→ **WORK REQUIRED**
Where a line of the records holds the string "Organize", copy that line.

(Collected data entries)
***

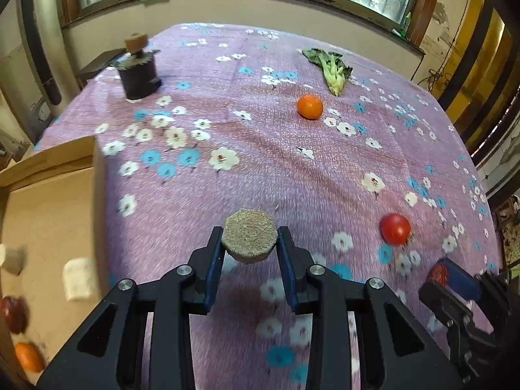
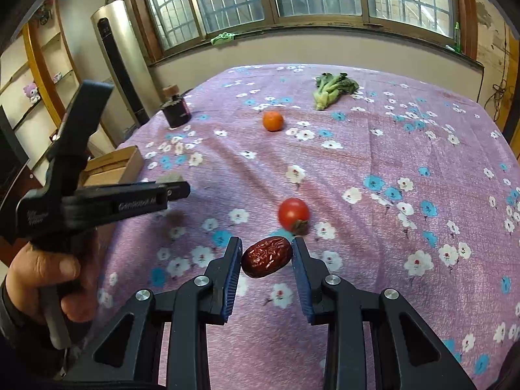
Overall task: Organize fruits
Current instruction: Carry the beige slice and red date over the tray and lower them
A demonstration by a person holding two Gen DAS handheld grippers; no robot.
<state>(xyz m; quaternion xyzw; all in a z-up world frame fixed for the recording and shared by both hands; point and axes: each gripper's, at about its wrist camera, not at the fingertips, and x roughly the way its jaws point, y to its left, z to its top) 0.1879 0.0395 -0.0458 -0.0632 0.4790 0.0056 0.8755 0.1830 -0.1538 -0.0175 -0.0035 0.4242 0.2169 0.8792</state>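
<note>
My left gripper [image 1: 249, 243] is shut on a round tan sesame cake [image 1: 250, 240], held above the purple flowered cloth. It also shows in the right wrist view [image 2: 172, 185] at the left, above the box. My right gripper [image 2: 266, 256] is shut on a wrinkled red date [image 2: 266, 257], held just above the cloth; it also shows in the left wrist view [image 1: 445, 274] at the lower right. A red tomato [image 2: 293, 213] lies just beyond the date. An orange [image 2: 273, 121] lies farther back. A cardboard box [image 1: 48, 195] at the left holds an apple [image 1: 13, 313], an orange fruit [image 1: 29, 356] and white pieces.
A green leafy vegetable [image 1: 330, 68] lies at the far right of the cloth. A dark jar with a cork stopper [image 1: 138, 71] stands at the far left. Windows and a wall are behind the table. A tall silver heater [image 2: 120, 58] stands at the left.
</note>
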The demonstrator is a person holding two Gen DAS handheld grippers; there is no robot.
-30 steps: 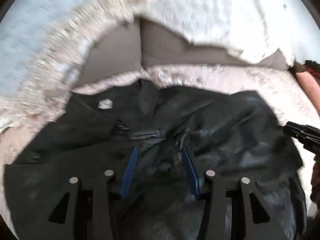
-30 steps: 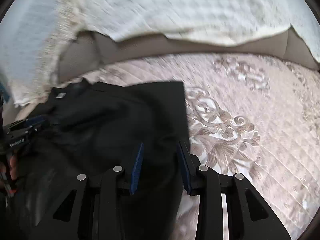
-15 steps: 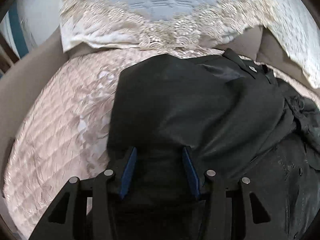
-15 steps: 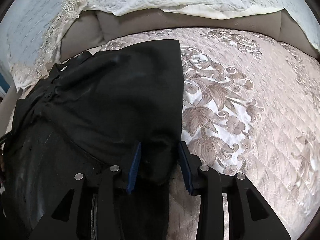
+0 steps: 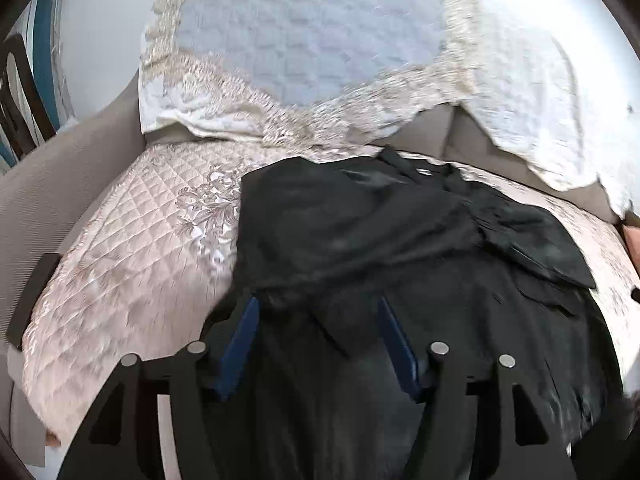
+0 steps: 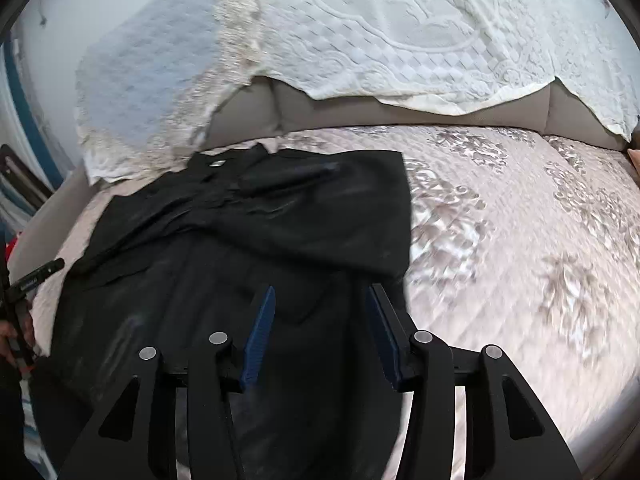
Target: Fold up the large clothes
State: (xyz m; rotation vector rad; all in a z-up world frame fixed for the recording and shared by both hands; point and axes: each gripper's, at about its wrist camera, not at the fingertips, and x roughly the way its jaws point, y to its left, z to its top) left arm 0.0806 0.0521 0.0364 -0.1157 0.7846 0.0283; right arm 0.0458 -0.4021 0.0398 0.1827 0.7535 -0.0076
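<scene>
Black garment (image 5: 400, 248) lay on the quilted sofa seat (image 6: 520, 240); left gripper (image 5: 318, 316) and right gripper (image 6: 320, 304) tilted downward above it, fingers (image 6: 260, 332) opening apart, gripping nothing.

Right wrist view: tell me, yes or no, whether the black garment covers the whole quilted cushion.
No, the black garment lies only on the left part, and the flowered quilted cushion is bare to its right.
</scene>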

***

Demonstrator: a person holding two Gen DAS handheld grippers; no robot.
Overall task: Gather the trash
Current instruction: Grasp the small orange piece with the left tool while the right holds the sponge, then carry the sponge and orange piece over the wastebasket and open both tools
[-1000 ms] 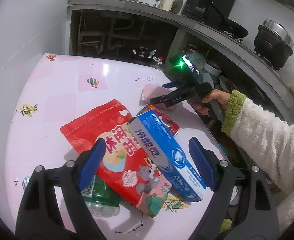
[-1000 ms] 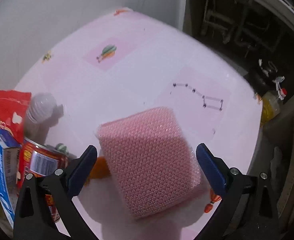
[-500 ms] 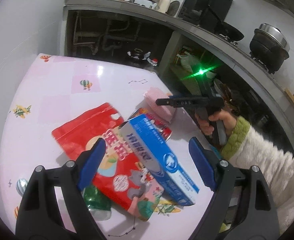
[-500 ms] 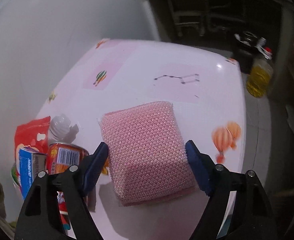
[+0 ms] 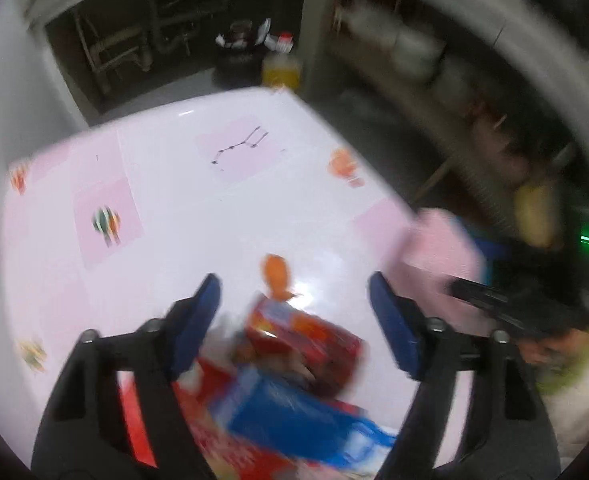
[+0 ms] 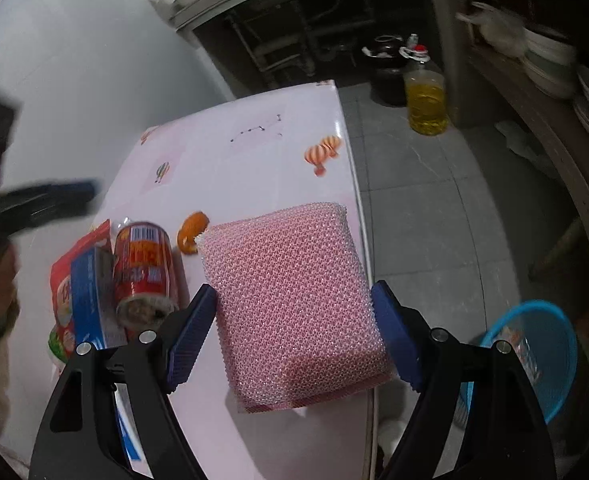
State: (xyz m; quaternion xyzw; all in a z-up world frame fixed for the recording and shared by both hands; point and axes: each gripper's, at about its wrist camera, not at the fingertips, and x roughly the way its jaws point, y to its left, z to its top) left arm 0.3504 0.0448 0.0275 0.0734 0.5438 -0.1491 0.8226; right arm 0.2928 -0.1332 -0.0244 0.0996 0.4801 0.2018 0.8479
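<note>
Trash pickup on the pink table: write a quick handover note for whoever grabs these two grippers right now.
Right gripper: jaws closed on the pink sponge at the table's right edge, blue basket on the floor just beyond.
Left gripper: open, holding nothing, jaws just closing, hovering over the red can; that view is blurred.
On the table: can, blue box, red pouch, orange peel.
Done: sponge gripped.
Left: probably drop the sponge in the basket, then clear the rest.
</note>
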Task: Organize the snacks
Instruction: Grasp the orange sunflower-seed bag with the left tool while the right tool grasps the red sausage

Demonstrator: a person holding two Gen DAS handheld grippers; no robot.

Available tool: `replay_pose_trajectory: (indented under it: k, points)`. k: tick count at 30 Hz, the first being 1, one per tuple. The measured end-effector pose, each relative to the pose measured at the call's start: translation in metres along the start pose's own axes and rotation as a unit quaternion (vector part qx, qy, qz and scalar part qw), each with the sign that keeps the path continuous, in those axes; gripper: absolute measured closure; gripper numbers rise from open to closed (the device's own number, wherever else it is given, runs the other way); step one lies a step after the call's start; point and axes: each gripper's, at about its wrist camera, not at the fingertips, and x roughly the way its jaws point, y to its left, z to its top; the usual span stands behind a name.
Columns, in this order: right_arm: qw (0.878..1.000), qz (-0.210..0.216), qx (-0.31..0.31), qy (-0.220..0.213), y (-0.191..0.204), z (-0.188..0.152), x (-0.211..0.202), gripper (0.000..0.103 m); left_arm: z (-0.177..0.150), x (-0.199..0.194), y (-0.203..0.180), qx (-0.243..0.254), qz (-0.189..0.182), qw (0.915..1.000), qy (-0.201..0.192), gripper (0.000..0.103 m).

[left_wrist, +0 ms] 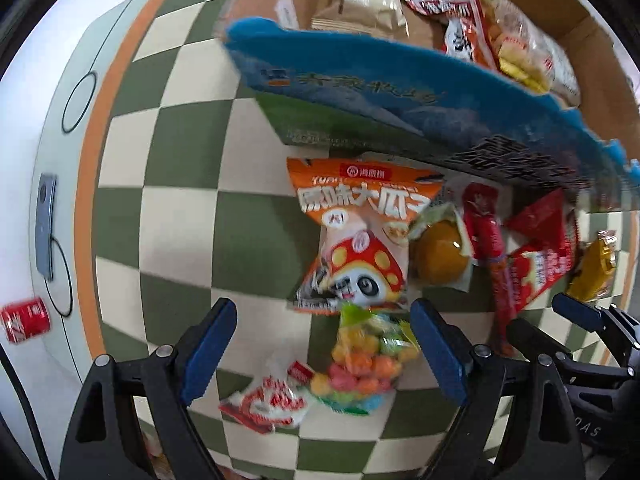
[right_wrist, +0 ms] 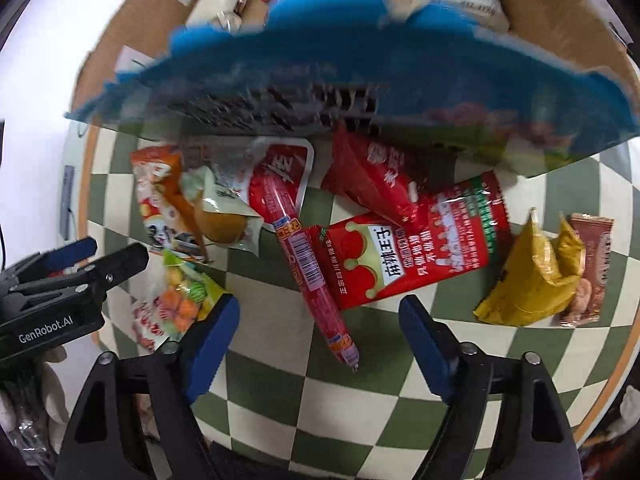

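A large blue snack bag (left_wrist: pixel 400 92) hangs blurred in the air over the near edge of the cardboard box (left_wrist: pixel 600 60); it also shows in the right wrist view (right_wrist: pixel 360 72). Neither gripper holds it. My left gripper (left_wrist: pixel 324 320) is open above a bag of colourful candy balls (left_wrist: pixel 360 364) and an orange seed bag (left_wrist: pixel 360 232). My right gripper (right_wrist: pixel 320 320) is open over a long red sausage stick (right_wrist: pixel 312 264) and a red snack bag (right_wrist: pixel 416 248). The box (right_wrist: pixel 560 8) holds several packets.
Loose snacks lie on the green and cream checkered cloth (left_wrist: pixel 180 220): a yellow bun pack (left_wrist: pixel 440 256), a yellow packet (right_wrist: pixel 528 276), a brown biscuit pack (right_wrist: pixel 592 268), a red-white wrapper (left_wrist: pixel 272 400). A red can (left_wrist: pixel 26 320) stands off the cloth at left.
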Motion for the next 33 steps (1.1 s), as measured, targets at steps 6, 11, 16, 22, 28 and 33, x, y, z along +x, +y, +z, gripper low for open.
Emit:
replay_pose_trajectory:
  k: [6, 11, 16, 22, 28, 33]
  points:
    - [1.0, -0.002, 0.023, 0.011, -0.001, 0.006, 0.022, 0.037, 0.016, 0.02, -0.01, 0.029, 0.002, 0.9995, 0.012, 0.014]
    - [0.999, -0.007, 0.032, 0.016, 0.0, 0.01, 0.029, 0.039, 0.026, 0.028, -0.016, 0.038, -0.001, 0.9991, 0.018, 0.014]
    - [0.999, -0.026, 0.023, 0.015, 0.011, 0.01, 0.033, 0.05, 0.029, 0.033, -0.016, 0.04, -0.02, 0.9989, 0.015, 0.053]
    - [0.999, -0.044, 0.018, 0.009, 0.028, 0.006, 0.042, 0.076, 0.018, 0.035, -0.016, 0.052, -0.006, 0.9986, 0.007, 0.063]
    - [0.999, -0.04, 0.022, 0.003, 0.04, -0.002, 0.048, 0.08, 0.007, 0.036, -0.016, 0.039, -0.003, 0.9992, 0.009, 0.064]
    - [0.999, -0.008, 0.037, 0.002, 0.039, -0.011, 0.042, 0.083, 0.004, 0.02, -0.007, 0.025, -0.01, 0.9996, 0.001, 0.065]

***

→ **FINISHED EXERCISE**
Overall task: Organize fruits
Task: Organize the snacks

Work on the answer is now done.